Understanding Data Governance
Data governance refers to the collection of practices, policies, and standards used to manage and control data within an organization. It encompasses the processes and responsibilities that ensure data is accurate, consistent, secure, and used appropriately. Effective data governance enables organizations to derive maximum value from their data while minimizing risks related to data breaches, non-compliance, and poor data quality.
The core components of data governance include:
- Data Quality Management: Ensuring data is accurate, complete, and reliable
- Data Security: Protecting data from unauthorized access and breaches
- Data Compliance: Adhering to relevant laws and regulations
- Data Stewardship: Assigning responsibility for data management tasks
- Data Architecture: Structuring data in a way that supports business needs
- Data Policies and Procedures: Establishing guidelines for data management and usage
Data governance is crucial for several reasons, but one of the most important reasons is to ensure that your organization is complying with governmental and industry regulations, that is, regulatory compliance.
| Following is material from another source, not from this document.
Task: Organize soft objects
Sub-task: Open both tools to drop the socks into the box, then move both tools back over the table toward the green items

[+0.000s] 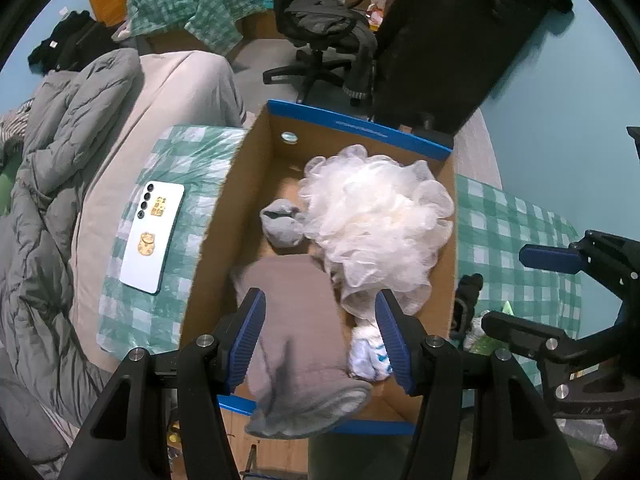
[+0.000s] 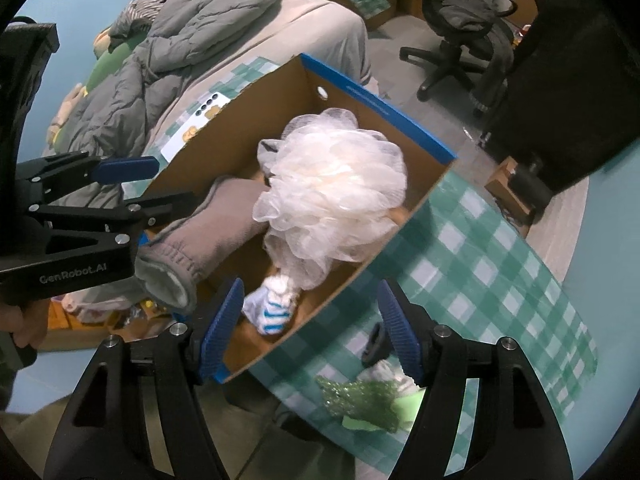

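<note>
Both my left gripper (image 1: 320,336) and right gripper (image 2: 312,328) hang jaws apart, gripping nothing, over the cardboard box (image 2: 224,132); left gripper's body reads "GenRobot.AI".

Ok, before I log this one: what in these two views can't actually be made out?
- Cardboard box floor: both views, mostly covered by the white mesh puff and grey fleece garment.
- White and blue item: both views, partly under the puff, blurred; kind unclear.
- Dark object on the checked cloth: right wrist view, behind the right gripper; left wrist view, behind the box wall.
- Green item: right wrist view, blurred.
</note>
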A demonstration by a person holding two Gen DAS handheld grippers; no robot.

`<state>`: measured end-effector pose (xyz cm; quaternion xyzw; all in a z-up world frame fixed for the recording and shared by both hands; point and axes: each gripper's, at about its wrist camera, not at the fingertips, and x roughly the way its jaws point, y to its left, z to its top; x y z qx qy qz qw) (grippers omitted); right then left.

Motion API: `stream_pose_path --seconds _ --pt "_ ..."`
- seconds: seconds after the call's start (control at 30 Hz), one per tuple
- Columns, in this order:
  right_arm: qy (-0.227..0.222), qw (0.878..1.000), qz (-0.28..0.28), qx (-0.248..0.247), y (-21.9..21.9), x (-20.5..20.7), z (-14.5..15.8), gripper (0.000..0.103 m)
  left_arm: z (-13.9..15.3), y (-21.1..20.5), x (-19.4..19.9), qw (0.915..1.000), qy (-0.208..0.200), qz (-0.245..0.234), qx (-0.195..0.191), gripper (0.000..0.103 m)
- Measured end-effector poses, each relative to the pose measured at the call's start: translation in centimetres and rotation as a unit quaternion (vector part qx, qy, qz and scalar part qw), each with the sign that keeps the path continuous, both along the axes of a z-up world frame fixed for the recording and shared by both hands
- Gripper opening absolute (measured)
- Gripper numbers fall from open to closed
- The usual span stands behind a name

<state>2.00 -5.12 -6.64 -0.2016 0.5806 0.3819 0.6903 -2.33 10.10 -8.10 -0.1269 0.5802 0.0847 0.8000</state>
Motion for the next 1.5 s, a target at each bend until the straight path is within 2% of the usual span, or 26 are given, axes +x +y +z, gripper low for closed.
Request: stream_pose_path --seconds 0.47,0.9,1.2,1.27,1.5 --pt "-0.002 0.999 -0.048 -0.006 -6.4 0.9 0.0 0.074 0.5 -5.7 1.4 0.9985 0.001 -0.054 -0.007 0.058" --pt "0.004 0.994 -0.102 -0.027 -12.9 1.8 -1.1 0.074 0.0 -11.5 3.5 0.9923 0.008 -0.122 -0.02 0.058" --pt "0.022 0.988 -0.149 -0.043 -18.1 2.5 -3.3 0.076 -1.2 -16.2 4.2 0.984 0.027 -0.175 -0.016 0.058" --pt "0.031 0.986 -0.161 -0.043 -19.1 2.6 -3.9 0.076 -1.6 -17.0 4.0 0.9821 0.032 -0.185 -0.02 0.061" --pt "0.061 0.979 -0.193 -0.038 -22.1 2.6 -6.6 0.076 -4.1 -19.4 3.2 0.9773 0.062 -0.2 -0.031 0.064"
Regulatory compliance is the goal of organizations in their efforts to ensure that they are aware of and take steps to comply with relevant laws, policies, and regulations. Regulations dictate the type of data we must protect, the type of controls we should use, and the penalties for non-compliance. Such penalties may involve individuals who willingly violate privacy law. According to the U.S. Department of Justice, “any officer or employee of an agency, …who willfully discloses the material (PII) in any manner to any person or agency not entitled to receive it, shall be guilty of a misdemeanor and fined not more than $5,000.”
There are many types of regulations that impact your data and the things you need to do to protect that data.
- There are Corporate Governance regulations that dictate the way companies are directed and controlled; Examples of these include State Corporate codes, SEC Securities Exchange Act, Sarbanes Oxley (SOX), GLBA, FACTA, and Basel II.
- Then there are Data Privacy & Protection regulations that dictate how data must be secured and protected from access by other than authorized entities. Some examples of these include HIPAA, PCI-DSS, GDPR, as well as country and US State regulations such as CA SB 1386, and CCPA (California Consumer Privacy Act).
- Finally, there are Data Retention & Request regulations specifying the length of time that data must be maintained. The longer the data must be kept the more controls that need to be in place to ensure that the data is protected. Examples of these regulations include FRCP, HIPAA, GDPR, CCPA, and others.
Of course, data governance implies much more than just being an aid to complying with industry and governmental regulations. Other aspects of data governance include improving data quality, mitigating risk, streamlining operational efficiency, and delivering clear data management policies and processes to enable businesses to operate effectively.
The DBA and Regulatory Compliance
Traditionally, DBAs are tasked with managing database systems and the applications that access them. This typically involves understanding database structures, internals, and access points, but not necessarily an in-depth knowledge of the data itself. Nevertheless, data governance tasks can significantly impact database administration duties.
Whenever data management policies and procedures change, the DBA team is inevitably involved in helping to implement them and assist the users as they access and modify data and programs that access that data. Furthermore, when additional products are required, as they so often are, DBAs will be involved in various capacities. These responsibilities include evaluation of vendors and products, analyzing the impact of the product on existing procedures, installation and documentation, and integrating the product into the environment.
Furthermore, the DBA will need to be involved in providing guidance on the practicality of new policies, procedures, and products, as well as on the impact to existing workload. Let’s focus on how several of the data governance requirements for regulatory compliance impact the DBA.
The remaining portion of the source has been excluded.